Given the known height of the flood wave, and the fact that within seventy minutes or less after the collapse the reservoir was virtually empty, the failure must have been sudden and complete. Seconds after it began, little of the dam remained standing, other than the center section and wing wall. The main dam, from west of the center section to the wing wall abutment atop the hillside, broke into several large pieces and numerous smaller pieces. All of these were washed downstream as 12.4 billion gallons (47 million m³) of water began surging down San Francisquito Canyon. The largest piece, weighing approximately 10,000 tons (9,000 metric tons) was found about three-quarters of a mile (1.2 km) below the dam site.

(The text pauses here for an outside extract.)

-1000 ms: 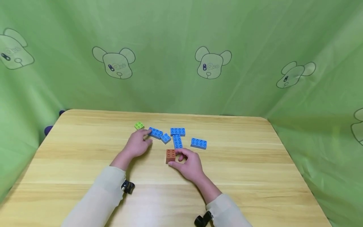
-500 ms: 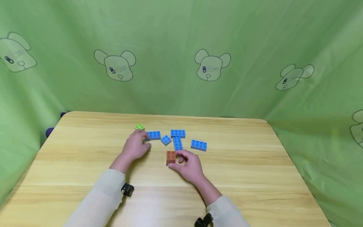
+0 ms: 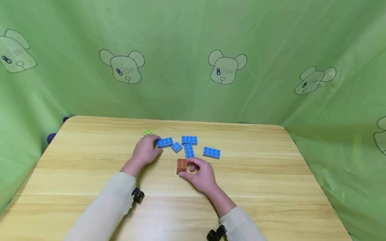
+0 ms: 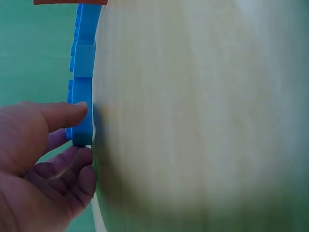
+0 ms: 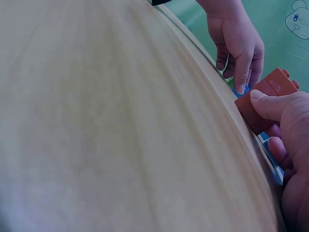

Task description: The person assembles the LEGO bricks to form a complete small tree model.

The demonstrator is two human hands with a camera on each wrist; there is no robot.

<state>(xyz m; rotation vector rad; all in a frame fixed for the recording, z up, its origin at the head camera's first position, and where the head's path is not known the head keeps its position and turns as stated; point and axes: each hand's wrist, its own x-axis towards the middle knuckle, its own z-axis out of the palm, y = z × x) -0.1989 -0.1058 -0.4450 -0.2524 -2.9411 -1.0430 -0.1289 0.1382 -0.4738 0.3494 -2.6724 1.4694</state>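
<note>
My left hand point(image 3: 146, 149) is at the left end of an eight-stud blue brick point(image 3: 165, 143), thumb on its near side and a finger behind it. In the left wrist view the thumb lies against the side of this blue brick point(image 4: 82, 118), the other fingers curled below. My right hand point(image 3: 202, 176) holds a reddish-brown stack of two four-stud bricks point(image 3: 181, 166), thumb in front and fingers behind. The right wrist view shows the seam in the brown stack point(image 5: 265, 99). A small blue four-stud brick point(image 3: 176, 147) lies just right of the left hand's brick.
Beyond the left hand, a lime-green brick point(image 3: 148, 132) is partly hidden. Two long blue bricks, one crosswise point(image 3: 189, 140) and one lengthwise point(image 3: 189, 151), lie close together. Another blue brick point(image 3: 211, 153) is farther right. Green curtains point(image 3: 175, 100) border the wooden table point(image 3: 271, 187).
The blue brick at my left hand has turned, its right end now angled away from me; it slid left, then back right. My left thumb has closed in on it. The right hand stays still.
</note>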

Somewhat similarly, the dam portion east of the center section had also broken into several larger and smaller pieces. Unlike the western side, most of these came to rest near the base of the standing section. The largest fragments fell across the lower portion of the standing section, coming to rest partially on its upstream face. Initially, the two remaining sections of the dam remained upright. As the reservoir lowered, water undercut the already undermined eastern portion, which twisted and fell backwards toward the eastern hillside, breaking into three sections.

Harnischfeger and his family were most likely among the first casualties caught in the initial 140 ft high flood wave, which swept over their cottage about 1/4 mi downstream from the dam. The body of a woman who lived with the family was found fully clothed and wedged between two blocks of concrete near the base of the dam. This led to the suggestion she and Harnischfeger may have been inspecting the structure immediately before its failure. Neither Harnischfeger's body nor that of his six-year-old son were found.

Five minutes after the collapse, the then 120 ft flood wave had traveled one and one-half miles (2.4 km) at an average speed of 18 mph, destroying Powerhouse No. 2 and taking the lives of 64 of the 67 workmen and their families who lived nearby. This cut power to much of Los Angeles and the San Fernando Valley. Power was quickly restored via tie-lines with SCE, but as the floodwater entered the Santa Clara riverbed it overflowed the river's banks, flooding parts of present-day Valencia and Newhall. At about 12:40 a.m. SCE's two main lines into the city were destroyed by the flooding, re-darkening the areas that had earlier lost power and spreading the outage to other areas served by SCE. Nonetheless, power to most of the areas not flooded was restored with power from SCE's Long Beach steam–electric generating plant.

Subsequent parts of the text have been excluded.